Changelog

The changelog summarizes bugfixes that are deemed relevant for users and package maintainers. Developers should consult the git commit log or GitHub issue tracker.

Next Release

The plan for the next release is to revisit how zrepl does snapshot management. High-level goals:

  • Make it easy to decouple snapshot management (snapshotting, pruning) from replication.

  • Ability to include/exclude snapshots from replication. This is useful for aforementioned decoupling, e.g., separate snapshot prefixes for local & remote replication. Also, it makes explicit that by default, zrepl replicates all snapshots, and that replication has no concept of “zrepl-created snapshots”, which is a common misconception.

  • Use of zfs snapshot comma syntax or channel programs to take snapshots of multiple datasets atomically.

  • Provide an alternative to the grid pruning policy. Most likely something based on hourly/daily/weekly/monthly “trains” plus a count.

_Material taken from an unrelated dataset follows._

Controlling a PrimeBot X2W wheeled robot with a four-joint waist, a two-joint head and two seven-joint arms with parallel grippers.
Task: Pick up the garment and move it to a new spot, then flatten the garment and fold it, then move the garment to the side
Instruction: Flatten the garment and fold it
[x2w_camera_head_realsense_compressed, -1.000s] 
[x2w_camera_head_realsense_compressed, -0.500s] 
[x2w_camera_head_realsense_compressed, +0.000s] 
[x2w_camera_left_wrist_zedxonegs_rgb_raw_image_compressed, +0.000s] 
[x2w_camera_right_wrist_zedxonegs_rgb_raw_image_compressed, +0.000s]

  • Ability to prune at the granularity of the group of snapshots created at a given time, as opposed to the individual snapshots within a dataset. Maybe this will be addressed by the alternative to the grid pruning policy, as it will likely be more predictable.

Those changes will likely come with some breakage in the config. However, I want to avoid breaking use cases that are satisfied by the current design. There will be beta/RC releases to give users a chance to evaluate.

0.6.1

  • [FEATURE] add metric to detect filesystems rules that don’t match any local dataset (thanks, @gmekicaxcient).

  • [BUG] zrepl status: hide progress bar once all filesystems reach terminal state (thanks, @0x3333).

  • [BUG] handling of tenative cursor presence if protection strategy doesn’t use it (issue #714).

  • [DOCS] address setup with two or more external disks (thanks, @se-jaeger).

  • [DOCS] document replication and conflict_resolution options (thanks, @InsanePrawn).

  • [DOCS] docs: talks: add note on keep_bookmarks option (thanks, @skirmess).

  • [MAINT] dist: add openrc service file (thanks, @gramosg).

  • [MAINT] grafana: update dashboard to Grafana 9.3.6.

  • [MAINT] run platform tests as part of CI.

  • [MAINT] build: upgrade to Go 1.21 and update golangci-lint; minimum Go version for builds is now 1.20

Note

zrepl is a spare-time project primarily developed by Christian Schwarz.
You can support maintenance and feature development through one of the following services:
Donate via Patreon Donate via GitHub Sponsors Donate via Liberapay Donate via PayPal
Note that PayPal processing fees are relatively high for small donations.
For SEPA wire transfer and commercial support, please contact Christian directly.

0.6

  • [FEATURE] Schedule-based snapshotting using cron syntax instead of an interval.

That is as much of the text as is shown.